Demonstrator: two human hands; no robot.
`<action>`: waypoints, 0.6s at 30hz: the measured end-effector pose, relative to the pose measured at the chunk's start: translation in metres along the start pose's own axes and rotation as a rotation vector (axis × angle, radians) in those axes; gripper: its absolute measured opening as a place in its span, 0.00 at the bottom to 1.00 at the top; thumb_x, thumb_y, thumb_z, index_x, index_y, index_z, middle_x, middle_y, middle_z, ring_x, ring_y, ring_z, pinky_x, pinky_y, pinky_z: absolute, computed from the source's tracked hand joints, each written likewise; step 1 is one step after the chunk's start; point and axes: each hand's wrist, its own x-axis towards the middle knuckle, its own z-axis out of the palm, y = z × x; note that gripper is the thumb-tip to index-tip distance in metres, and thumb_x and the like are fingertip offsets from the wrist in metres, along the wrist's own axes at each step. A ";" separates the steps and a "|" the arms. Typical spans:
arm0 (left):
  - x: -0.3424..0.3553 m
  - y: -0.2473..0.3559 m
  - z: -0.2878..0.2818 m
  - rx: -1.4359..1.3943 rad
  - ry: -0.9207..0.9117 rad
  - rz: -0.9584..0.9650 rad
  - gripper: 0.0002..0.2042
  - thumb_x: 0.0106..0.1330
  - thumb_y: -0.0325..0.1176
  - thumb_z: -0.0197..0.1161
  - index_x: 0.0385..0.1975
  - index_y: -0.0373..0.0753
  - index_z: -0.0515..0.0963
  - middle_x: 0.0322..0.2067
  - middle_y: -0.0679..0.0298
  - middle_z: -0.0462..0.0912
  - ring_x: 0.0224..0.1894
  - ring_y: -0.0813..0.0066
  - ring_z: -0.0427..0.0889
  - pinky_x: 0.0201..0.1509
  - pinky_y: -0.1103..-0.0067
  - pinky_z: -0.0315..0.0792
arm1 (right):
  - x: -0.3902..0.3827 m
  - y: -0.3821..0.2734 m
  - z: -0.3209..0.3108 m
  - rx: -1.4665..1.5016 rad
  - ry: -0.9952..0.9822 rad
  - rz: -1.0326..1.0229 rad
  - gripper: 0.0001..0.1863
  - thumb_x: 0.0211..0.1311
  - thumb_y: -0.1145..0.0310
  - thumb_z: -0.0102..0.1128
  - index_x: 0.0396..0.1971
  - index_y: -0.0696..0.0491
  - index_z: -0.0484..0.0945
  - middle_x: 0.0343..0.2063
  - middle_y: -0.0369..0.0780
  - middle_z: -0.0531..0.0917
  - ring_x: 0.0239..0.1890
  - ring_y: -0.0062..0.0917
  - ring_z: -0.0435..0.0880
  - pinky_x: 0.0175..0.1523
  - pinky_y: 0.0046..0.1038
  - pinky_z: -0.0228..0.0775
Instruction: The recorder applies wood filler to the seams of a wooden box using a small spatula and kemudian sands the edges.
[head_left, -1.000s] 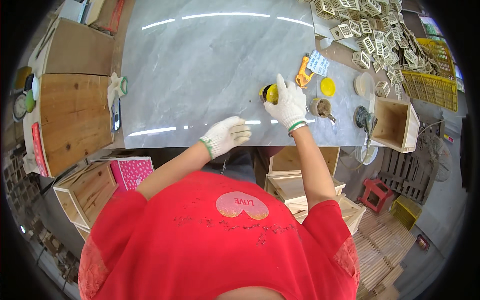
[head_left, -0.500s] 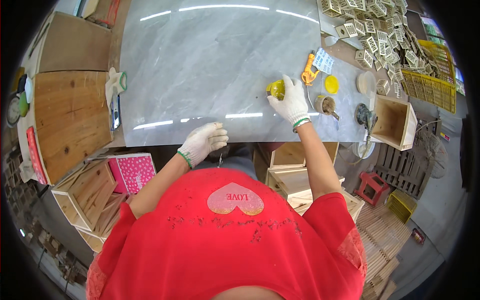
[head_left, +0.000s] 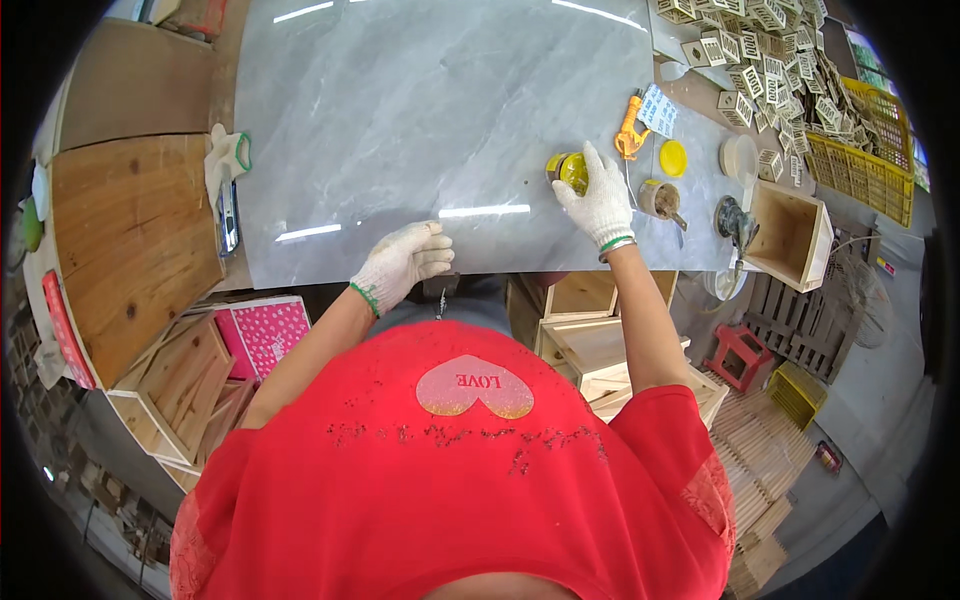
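Note:
My right hand (head_left: 598, 205), in a white knit glove, grips a small yellow and dark jar (head_left: 567, 172) at the right part of the grey marble worktop (head_left: 380, 120). Beside it are an orange tool (head_left: 629, 135) with a cord, a printed blue-and-white slip (head_left: 657, 110), a yellow lid (head_left: 673, 158) and an open can (head_left: 660, 199) with a stick in it. My gloved left hand (head_left: 405, 260) hangs at the near edge with fingers loosely bent and apart, holding nothing.
Wooden blocks (head_left: 765, 70) and a yellow crate (head_left: 860, 170) fill the upper right. A wooden box (head_left: 785, 235), metal tool (head_left: 733, 230) and tub (head_left: 739, 158) sit at the right. A spare glove (head_left: 222, 160) and cutter (head_left: 228, 220) lie left. Wooden boxes (head_left: 165, 395) stand below.
My right hand has shifted to the right with the jar in its grip. My left hand has drawn leftward along the near edge. The whole view has shifted slightly.

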 end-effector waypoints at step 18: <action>0.003 0.009 -0.009 0.019 0.001 -0.025 0.15 0.73 0.34 0.61 0.54 0.34 0.76 0.43 0.58 0.85 0.43 0.68 0.86 0.49 0.73 0.84 | 0.007 -0.005 0.016 -0.015 0.101 -0.086 0.43 0.52 0.51 0.74 0.67 0.53 0.70 0.54 0.54 0.77 0.55 0.50 0.76 0.61 0.46 0.67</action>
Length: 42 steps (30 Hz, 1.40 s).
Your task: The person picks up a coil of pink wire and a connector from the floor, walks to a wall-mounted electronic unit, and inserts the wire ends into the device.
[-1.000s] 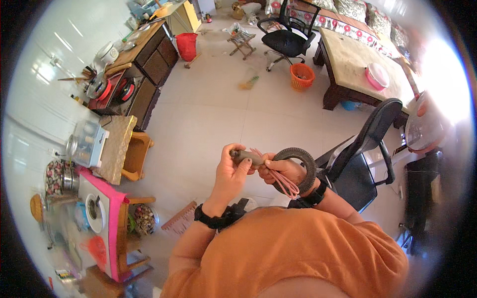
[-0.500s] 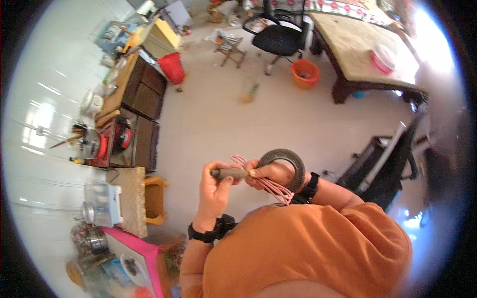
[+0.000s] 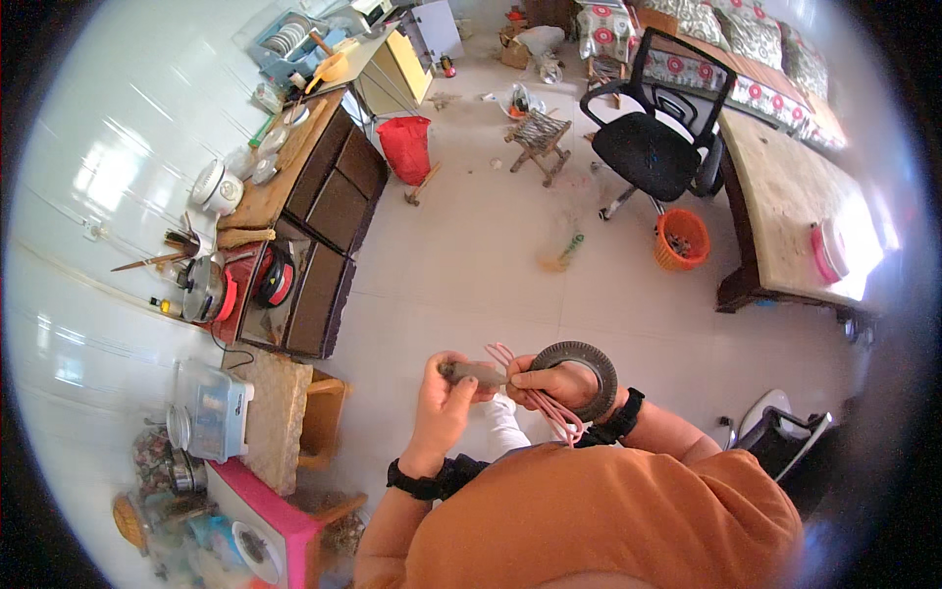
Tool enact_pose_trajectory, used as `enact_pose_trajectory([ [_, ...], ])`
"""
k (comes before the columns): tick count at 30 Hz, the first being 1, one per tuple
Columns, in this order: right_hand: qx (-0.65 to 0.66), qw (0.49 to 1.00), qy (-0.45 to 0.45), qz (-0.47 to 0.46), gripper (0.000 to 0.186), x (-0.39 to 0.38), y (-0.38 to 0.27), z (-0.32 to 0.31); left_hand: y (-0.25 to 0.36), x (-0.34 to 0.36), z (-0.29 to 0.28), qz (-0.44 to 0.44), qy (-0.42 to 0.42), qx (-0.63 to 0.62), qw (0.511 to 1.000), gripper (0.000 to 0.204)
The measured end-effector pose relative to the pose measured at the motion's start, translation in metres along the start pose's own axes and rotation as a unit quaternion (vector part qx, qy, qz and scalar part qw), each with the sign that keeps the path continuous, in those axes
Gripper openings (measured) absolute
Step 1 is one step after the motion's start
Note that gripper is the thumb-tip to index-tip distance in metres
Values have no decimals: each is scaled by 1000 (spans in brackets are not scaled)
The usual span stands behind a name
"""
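Note:
My left hand (image 3: 442, 410) is closed around a grey-brown cylindrical handle (image 3: 483, 374), its thumb pressed along the side. The handle points to the right, toward my right hand (image 3: 557, 383), whose fingers pinch at its end. From that same hand a folded pink cord (image 3: 561, 420) hangs down toward my orange shirt, with another loop of it sticking up. A dark ring with a ribbed outer edge (image 3: 577, 350) encircles my right hand near the wrist. Whether the cord is joined to the handle is hidden by my fingers.
Ahead stand a folding stool (image 3: 538, 134), a black office chair (image 3: 648, 152) and an orange basket (image 3: 680, 257). A red bag (image 3: 405, 147) and a hammer (image 3: 420, 187) are beside the dark cabinet (image 3: 319, 285) at left. A stone-topped table (image 3: 785, 187) stands at right.
The view has shifted, so the furniture shows further right and more of the far room is in sight. Both hands keep their hold on the handle and cord, slightly lower in the picture.

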State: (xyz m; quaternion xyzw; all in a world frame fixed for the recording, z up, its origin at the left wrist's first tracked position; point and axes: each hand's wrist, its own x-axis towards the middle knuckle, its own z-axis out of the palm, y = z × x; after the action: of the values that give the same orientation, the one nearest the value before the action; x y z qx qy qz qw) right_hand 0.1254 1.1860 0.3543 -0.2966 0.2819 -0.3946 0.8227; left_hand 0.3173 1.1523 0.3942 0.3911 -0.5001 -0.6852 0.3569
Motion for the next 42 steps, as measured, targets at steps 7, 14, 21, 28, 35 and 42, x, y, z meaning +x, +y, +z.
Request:
enact_pose_trajectory([
  [7,-142,986,82,-31,21,98,-61,-25,29,112,-51,20,11,8,1000,24],
  [14,-144,980,133,-29,18,185,-122,-35,54,225,-110,22,-43,54,997,28],
  [21,-106,983,144,-38,17,267,-175,-79,77,316,-139,13,0,50,999,25],
  [28,-149,984,93,14,15,368,-237,-115,98,387,-179,45,94,53,993,25],
  [35,-246,967,-46,38,10,474,-258,-111,109,392,-227,17,271,104,957,29],
  [42,-460,842,-277,50,12,540,-239,-26,107,345,-264,-27,405,351,844,37],
])
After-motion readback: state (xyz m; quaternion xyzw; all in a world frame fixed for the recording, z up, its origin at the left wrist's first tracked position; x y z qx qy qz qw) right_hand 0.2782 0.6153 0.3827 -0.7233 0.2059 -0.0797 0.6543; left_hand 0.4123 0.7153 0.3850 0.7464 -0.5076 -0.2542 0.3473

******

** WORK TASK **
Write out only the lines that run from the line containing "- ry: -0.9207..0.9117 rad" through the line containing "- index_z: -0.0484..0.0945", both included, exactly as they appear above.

** ANSWER BOX **
  - ry: -0.9207..0.9117 rad
  - rz: -0.9584..0.9650 rad
  - gripper: 0.0002..0.2042
  - thumb_x: 0.0106..0.1330
  - thumb_y: -0.0325..0.1176
  - thumb_z: -0.0197..0.1161
  - index_x: 0.0385..0.1975
  - index_y: -0.0373..0.0753
  - index_z: -0.0515..0.0963
  - middle_x: 0.0322..0.2067
  - middle_y: -0.0679..0.0298
  - middle_z: -0.0462..0.0912
  - ring_x: 0.0224..0.1894
  - ring_y: -0.0813..0.0066
  - ring_z: -0.0427..0.0889
  - pinky_x: 0.0201..0.1509
  - pinky_y: -0.1103..-0.0067
  - pinky_z: -0.0315..0.0792
arm1 (right):
  - x: -0.3902..0.3827 m
  - y: -0.3821..0.2734 m
  - z: -0.3209..0.3108 m
  - rx: -1.4665..1.5016 rad
  - ry: -0.9952..0.9822 rad
  - rz: -1.0326..1.0229 rad
  - gripper: 0.0001..0.1863
  - thumb_x: 0.0211..0.1311
  - thumb_y: -0.1145..0.0310
  - thumb_z: -0.0102..0.1128
  - index_x: 0.0396..0.1971
  - index_y: -0.0696..0.0491
  - index_z: -0.0484..0.0945

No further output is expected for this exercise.